> _What you need to do_
A complete, exact copy of the data is the required answer.

> _Information shown_
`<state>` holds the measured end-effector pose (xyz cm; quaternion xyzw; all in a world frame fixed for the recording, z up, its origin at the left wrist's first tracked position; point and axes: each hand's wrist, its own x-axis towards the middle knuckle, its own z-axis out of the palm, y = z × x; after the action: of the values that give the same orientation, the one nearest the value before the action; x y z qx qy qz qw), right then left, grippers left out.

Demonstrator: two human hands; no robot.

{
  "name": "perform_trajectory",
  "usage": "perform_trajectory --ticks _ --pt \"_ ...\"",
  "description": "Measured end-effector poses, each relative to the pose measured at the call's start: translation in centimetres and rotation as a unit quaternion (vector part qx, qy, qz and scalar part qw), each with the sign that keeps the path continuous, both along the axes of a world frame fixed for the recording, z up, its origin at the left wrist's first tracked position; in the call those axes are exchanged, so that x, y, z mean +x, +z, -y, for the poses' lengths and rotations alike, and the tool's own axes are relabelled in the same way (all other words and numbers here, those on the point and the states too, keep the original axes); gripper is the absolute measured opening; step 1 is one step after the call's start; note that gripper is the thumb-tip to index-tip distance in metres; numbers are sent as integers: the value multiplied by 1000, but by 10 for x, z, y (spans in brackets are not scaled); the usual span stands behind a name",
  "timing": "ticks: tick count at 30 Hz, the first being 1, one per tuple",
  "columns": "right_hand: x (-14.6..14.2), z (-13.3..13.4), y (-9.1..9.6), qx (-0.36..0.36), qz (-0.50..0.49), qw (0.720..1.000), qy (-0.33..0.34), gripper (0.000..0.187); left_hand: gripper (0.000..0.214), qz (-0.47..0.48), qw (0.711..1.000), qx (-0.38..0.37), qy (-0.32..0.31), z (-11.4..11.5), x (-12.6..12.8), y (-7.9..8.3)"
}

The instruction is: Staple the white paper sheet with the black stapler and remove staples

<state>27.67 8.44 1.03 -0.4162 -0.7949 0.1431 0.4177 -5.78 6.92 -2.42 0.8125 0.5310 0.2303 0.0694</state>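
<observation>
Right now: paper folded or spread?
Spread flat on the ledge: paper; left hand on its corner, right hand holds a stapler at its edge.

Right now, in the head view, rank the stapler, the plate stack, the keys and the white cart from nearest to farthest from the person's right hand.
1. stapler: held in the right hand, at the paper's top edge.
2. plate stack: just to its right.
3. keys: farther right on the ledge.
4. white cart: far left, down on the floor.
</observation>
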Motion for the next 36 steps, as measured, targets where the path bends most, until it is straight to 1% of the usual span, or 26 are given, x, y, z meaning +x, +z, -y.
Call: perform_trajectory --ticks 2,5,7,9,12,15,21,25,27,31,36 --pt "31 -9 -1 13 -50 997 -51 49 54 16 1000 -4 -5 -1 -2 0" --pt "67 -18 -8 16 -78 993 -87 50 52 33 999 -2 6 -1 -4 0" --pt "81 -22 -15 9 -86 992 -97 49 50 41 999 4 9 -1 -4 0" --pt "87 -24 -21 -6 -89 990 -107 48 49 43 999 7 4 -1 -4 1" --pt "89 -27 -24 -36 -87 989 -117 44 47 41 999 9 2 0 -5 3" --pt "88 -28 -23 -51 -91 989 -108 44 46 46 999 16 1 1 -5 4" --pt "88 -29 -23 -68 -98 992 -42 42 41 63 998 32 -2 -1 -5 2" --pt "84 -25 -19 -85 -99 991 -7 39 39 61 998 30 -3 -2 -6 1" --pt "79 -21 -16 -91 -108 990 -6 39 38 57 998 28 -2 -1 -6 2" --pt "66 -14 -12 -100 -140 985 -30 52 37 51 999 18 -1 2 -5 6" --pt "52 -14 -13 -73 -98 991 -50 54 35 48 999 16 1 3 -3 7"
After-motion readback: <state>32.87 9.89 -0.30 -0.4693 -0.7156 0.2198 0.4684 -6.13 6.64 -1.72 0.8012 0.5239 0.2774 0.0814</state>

> _Task answer_
`<state>` holds the measured end-effector pose (xyz cm; quaternion xyzw; all in a world frame fixed for the recording, z up, its origin at the left wrist's first tracked position; point and axes: each hand's wrist, its own x-axis towards the middle knuckle, its own z-axis out of the palm, y = z × x; after the action: of the values that give the same orientation, the one nearest the value before the action; x y z qx qy qz qw), right then left, grippers left out.

Demonstrator: two human hands; no robot.

{
  "name": "perform_trajectory",
  "usage": "perform_trajectory --ticks _ --pt \"_ ...\"",
  "description": "Measured end-effector poses, each relative to the pose measured at the call's start: translation in centimetres and rotation as a unit quaternion (vector part qx, qy, qz and scalar part qw), each with the sign that keeps the path continuous, both along the axes of a world frame fixed for the recording, z up, its origin at the left wrist's first tracked position; in the call those axes are exchanged, so that x, y, z mean +x, +z, -y, for the poses' lengths and rotations alike, and the tool's own axes are relabelled in the same way (all other words and numbers here, those on the point and the states too, keep the original axes); gripper is the absolute measured opening; step 1 is one step after the call's start; note that gripper is the thumb-tip to index-tip distance in metres; numbers are sent as integers: the value multiplied by 1000, but by 10 for x, z, y (spans in brackets are not scaled); the usual span stands behind a name",
  "timing": "ticks: tick count at 30 Hz, the first being 1, one per tuple",
  "columns": "right_hand: x (-14.6..14.2), z (-13.3..13.4), y (-9.1..9.6), qx (-0.36..0.36), qz (-0.50..0.49), qw (0.720..1.000), qy (-0.33..0.34), gripper (0.000..0.187); left_hand: gripper (0.000..0.214), qz (-0.47..0.48), qw (0.711..1.000), qx (-0.38..0.37), qy (-0.32..0.31), z (-11.4..11.5), x (-12.6..12.8), y (-7.9..8.3)"
}

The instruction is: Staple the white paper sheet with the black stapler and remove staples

<state>27.67 8.44 1.03 -0.4162 -0.7949 0.1431 0.4177 -5.78 6.92 -2.42 0.8125 0.5310 0.2303 0.0694</state>
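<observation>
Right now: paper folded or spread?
Spread flat on the ledge: paper; left hand on its corner, right hand holds a stapler at its edge.

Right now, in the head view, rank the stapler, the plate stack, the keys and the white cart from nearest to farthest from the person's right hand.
1. stapler: held in the right hand, at the paper's top edge.
2. plate stack: just to its right.
3. keys: farther right on the ledge.
4. white cart: far left, down on the floor.
</observation>
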Motion for the next 36 steps, as measured, targets where the path bends most, until it is straight to 1% of the usual span, or 26 are given, x, y, z meaning +x, +z, -y.
Call: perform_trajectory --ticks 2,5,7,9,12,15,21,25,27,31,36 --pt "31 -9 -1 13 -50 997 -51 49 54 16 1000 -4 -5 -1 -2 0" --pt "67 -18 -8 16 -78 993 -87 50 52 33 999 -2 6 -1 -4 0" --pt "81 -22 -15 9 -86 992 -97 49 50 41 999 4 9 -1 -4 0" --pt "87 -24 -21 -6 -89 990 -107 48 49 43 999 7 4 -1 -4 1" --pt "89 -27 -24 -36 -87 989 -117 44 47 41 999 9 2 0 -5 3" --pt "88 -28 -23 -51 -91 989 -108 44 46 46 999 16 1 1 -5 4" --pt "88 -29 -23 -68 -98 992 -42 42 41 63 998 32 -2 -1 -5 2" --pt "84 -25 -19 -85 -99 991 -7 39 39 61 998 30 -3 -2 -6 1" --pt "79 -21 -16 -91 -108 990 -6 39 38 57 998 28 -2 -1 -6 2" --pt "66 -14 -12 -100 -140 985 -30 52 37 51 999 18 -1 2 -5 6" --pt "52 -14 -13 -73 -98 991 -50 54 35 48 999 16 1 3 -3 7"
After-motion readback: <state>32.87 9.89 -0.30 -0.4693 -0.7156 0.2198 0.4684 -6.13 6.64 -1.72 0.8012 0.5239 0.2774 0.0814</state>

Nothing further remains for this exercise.